**WHAT IS REQUIRED**
Up to and including the line containing "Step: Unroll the", please reproduce the lines of the listing below, starting from the top.

LISTED RECORDS below:

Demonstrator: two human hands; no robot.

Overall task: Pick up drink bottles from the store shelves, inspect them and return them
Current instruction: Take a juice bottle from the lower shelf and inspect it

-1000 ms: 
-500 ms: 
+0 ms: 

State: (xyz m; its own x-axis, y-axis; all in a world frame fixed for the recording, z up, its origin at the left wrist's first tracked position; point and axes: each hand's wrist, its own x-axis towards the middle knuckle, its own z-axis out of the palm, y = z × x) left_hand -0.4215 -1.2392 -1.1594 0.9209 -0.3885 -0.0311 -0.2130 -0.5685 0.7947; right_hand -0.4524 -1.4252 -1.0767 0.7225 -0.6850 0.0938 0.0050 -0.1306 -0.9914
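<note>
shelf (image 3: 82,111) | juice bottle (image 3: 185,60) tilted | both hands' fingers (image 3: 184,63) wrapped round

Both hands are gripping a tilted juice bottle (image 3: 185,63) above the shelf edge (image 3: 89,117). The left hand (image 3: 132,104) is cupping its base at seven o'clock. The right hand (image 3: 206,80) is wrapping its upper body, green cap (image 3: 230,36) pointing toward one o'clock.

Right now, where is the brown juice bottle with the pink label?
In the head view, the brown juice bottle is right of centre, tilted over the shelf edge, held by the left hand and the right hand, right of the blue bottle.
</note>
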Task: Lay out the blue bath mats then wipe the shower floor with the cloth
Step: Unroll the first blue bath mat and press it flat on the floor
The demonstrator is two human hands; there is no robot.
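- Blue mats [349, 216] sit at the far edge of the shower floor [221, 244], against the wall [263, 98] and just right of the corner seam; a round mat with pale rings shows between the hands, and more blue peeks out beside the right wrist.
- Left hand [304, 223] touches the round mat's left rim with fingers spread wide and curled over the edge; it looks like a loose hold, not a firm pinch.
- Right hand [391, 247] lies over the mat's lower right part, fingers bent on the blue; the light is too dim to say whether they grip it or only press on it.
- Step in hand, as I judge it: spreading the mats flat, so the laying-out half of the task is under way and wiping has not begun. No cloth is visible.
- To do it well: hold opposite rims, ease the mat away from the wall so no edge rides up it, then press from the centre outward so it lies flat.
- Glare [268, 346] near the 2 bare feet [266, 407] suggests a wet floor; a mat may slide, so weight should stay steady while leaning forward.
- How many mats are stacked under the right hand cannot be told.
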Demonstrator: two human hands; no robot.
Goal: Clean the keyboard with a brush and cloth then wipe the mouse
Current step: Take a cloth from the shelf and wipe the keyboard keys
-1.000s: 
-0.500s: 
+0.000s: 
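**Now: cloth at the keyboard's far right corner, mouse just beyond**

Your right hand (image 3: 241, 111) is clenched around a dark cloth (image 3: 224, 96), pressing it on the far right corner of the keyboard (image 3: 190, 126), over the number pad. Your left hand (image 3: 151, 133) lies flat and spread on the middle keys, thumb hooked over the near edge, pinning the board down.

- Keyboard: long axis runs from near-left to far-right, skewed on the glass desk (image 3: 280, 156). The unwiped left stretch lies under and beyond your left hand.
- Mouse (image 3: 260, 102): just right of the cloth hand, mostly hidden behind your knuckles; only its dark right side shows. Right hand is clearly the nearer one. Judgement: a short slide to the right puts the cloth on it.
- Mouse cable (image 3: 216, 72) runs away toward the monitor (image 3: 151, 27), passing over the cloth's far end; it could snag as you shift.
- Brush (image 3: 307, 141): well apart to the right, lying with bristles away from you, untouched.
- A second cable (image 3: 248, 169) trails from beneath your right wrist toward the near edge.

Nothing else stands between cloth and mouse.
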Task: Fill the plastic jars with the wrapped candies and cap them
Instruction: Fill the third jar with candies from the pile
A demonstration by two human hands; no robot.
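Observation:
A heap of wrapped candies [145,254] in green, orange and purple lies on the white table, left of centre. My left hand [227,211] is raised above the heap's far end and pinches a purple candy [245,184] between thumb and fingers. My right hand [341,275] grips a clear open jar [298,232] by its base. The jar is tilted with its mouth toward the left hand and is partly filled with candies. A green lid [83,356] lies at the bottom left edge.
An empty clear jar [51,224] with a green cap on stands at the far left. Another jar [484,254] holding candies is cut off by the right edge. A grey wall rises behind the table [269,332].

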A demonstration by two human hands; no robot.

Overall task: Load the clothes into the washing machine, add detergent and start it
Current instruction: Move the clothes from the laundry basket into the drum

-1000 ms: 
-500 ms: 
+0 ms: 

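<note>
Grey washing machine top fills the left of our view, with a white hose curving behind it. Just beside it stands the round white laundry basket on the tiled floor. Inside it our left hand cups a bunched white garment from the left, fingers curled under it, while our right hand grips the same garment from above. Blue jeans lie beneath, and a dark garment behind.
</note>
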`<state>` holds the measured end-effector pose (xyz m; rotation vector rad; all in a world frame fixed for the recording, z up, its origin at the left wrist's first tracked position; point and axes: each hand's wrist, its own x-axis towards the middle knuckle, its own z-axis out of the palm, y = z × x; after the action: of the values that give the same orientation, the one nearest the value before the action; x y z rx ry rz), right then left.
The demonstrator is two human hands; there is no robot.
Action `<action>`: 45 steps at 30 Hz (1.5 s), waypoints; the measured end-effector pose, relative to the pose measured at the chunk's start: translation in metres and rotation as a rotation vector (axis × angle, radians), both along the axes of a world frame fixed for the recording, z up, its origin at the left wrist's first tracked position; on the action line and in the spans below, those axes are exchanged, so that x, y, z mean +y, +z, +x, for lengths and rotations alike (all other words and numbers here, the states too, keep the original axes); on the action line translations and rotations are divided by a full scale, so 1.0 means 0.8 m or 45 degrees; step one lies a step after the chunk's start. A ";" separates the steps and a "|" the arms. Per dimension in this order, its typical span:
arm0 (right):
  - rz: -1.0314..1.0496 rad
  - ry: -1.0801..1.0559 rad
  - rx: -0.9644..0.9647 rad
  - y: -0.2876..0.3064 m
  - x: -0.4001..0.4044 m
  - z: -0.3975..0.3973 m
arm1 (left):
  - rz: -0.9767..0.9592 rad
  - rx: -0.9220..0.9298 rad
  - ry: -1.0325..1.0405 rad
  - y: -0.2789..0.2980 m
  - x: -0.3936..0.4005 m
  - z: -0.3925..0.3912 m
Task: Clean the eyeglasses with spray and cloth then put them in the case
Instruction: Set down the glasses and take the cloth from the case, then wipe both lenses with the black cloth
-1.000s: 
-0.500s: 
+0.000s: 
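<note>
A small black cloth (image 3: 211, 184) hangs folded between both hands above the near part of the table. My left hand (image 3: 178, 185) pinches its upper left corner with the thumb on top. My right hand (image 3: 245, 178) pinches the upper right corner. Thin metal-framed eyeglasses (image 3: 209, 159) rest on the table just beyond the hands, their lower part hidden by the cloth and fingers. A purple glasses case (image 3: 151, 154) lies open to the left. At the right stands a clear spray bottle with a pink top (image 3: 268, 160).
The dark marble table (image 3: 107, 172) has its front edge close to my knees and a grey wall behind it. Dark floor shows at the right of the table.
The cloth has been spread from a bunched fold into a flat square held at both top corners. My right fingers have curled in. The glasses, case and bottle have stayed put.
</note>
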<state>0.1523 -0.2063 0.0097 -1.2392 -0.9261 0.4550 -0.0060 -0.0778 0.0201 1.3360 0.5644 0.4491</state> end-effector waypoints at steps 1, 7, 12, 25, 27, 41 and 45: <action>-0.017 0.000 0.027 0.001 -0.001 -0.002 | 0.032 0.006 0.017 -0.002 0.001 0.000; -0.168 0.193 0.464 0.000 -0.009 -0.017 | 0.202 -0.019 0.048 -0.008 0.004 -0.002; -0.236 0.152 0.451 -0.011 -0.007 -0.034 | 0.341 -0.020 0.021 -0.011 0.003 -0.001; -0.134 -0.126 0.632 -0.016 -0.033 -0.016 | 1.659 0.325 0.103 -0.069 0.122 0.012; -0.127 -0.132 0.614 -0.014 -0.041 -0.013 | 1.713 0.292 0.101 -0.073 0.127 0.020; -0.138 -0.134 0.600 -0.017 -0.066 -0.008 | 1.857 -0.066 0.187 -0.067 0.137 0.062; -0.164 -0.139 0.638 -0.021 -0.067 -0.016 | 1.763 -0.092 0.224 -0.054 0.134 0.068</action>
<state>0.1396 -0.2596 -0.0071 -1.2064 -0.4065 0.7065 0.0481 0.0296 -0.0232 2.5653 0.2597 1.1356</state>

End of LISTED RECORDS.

**WRITTEN SOLUTION**
Demonstrator: two human hands; no robot.

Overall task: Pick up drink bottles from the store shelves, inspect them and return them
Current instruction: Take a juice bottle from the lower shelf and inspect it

-1000 ms: 
-500 ms: 
+0 ms: 

State: (xyz m; its own x-axis, y-axis; all in a world frame fixed for the recording, z up, its origin at the left wrist's first tracked position; point and axes: each hand's wrist, its own x-axis towards the middle knuckle, its own z-axis out of the palm, y = z × x) left_hand -0.4215 -1.2392 -1.1594 0.9209 -0.3885 -0.0311 -0.2130 -0.5685 0.7947; right_hand -0.4524 -1.4252 -1.0767 0.7225 -0.6850 0.0938 0.0050 -0.1306 -0.9914
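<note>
shelf (image 3: 82,111) | juice bottle (image 3: 185,60) tilted | both hands' fingers (image 3: 184,63) wrapped round

Both hands are gripping a tilted juice bottle (image 3: 185,63) above the shelf edge (image 3: 89,117). The left hand (image 3: 132,104) is cupping its base at seven o'clock. The right hand (image 3: 206,80) is wrapping its upper body, green cap (image 3: 230,36) pointing toward one o'clock.

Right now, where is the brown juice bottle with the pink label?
In the head view, the brown juice bottle is right of centre, tilted over the shelf edge, held by the left hand and the right hand, right of the blue bottle.
</note>
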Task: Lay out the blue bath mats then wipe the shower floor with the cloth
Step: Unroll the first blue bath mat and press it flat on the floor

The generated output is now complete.